Il gémit: «J’en ai assez, nom d’un chien!» Alors Sorieul devint paternel. Il le délivra de tous ses liens, le fît asseoir, le tutoya, et, pour le réconforter, nous nous mîmes tous trois à préparer bien vite un nouveau punch. Le voleur, tranquille dans son fauteuil, nous regardait. Quand la boisson fut prête, on lui tendit un verre; nous lui aurions volontiers soutenu la tête, et on trinqua.

Le prisonnier but autant qu’un régiment. Mais, comme le jour commençait à paraître, il se leva, et, d’un air fort calme: «Je vais être obligé de vous quitter, parce qu’il faut que je rentre chez moi.»

Nous fûmes désolés; on voulut le retenir encore, mais il se refusa à rester plus longtemps.
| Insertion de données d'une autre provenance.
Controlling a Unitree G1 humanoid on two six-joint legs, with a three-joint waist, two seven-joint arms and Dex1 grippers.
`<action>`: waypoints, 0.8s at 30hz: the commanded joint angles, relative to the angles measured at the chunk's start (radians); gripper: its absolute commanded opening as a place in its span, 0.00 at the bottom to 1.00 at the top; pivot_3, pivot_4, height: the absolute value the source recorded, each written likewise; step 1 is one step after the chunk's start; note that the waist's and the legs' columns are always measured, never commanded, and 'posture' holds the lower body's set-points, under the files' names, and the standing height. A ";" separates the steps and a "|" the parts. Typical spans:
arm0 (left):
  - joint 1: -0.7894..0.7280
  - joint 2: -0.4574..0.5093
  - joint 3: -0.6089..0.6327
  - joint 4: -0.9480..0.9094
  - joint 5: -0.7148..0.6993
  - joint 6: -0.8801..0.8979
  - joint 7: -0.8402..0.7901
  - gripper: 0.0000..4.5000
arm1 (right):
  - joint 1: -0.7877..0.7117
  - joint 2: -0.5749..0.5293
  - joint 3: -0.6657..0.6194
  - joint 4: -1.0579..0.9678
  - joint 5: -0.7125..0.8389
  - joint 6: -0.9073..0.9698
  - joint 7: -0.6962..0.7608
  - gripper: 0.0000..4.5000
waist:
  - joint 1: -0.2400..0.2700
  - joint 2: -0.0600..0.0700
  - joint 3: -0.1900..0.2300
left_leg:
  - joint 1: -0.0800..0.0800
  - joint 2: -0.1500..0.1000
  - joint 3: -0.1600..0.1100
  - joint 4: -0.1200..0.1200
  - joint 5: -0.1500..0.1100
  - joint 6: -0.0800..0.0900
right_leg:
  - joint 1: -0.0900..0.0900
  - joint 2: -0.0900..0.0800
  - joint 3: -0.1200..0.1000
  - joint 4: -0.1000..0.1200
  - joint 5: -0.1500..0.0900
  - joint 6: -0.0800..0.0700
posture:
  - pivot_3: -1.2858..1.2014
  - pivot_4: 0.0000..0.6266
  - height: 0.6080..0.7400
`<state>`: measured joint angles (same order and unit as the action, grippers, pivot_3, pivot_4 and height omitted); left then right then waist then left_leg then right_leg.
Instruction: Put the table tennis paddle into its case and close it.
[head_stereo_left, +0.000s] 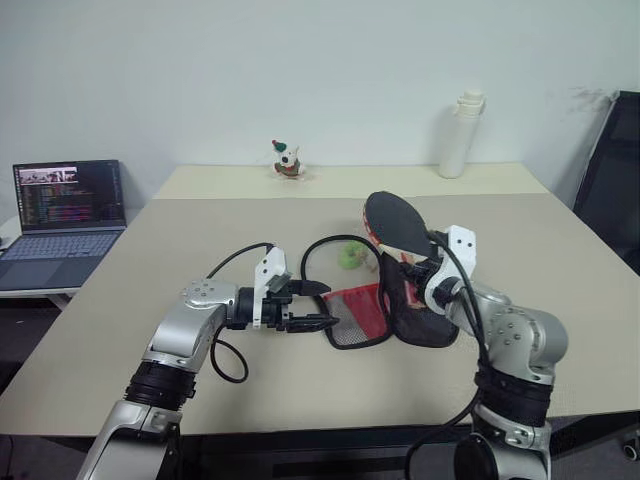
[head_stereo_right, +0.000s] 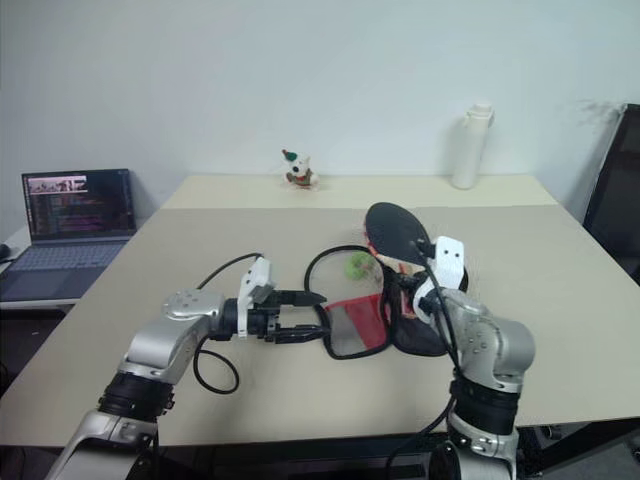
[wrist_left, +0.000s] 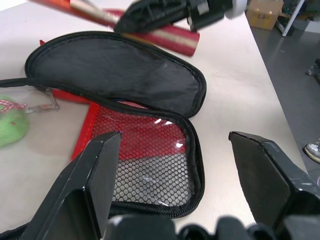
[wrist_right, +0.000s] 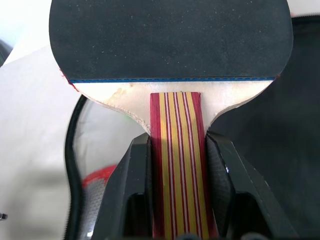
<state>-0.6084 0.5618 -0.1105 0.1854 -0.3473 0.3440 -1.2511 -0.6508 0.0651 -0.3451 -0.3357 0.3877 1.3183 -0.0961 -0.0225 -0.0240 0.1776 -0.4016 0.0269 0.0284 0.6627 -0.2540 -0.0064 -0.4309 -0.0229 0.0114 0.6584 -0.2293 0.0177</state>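
The right hand clamps the striped handle of the table tennis paddle, holding it raised over the case, which lies unzipped on the desk. The left hand hovers just beside the case's mesh flap with its fingers spread wide, gripping nothing.

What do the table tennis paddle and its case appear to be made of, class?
Table tennis paddle: matte black rubber face on pale bare wood, with a striped wooden handle showing laminated layers. Case: soft black woven fabric, judging by its creases, with a red panel under open mesh and a zipper rim.
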 joint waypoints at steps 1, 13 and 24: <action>-0.008 0.001 0.017 -0.038 -0.013 -0.006 0.006 0.84 | 0.016 -0.010 -0.003 -0.021 -0.021 -0.045 -0.018 0.24 | -0.002 0.000 0.000 | 0.000 0.000 0.001 0.000 0.000 0.000 | 0.000 0.000 0.000 0.000 0.000 0.000 | 0.52 0.24 1.00; -0.005 0.001 0.014 -0.037 -0.012 -0.010 0.013 0.84 | 0.078 0.010 0.038 0.050 -0.067 -0.108 -0.032 0.24 | -0.017 0.000 0.000 | 0.001 0.002 0.001 -0.001 0.000 0.000 | -0.004 0.005 0.004 0.004 -0.003 0.004 | 0.52 0.24 1.00; 0.004 0.007 0.016 -0.045 -0.010 -0.013 0.014 0.84 | 0.093 0.027 0.026 0.111 -0.111 -0.172 -0.079 0.24 | -0.015 0.000 0.000 | 0.000 0.002 0.001 -0.001 0.000 0.000 | -0.004 0.004 0.004 0.003 -0.003 0.004 | 0.52 0.24 1.00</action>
<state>-0.5990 0.5614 -0.1110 0.1732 -0.3472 0.3420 -1.2350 -0.5591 0.0963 -0.3176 -0.2084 0.2893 1.1819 -0.1591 -0.0374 -0.0240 0.1777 -0.4011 0.0290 0.0298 0.6618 -0.2541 -0.0062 -0.4345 -0.0190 0.0153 0.6614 -0.2320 0.0217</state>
Alors on se serra la main, et Sorieul, avec sa bougie, l’éclaira dans le vestibule, criant: «Prenez garde à la marche sous la porte cochère.»

On riait franchement autour du conteur. Il se leva, alluma sa pipe, et il ajouta, en se campant en face de nous:

«Mais le plus drôle de mon histoire, c’est qu’elle est vraie.»

NUIT DE NOËL

«Le Réveillon! le Réveillon! Ah! mais non, je ne réveillonnerai pas!»

Le gros Henri Templier disait cela d’une voix furieuse, comme si on lui eût proposé une infamie.

Les autres, riant, s’écrièrent: «Pourquoi te mets-tu en colère?»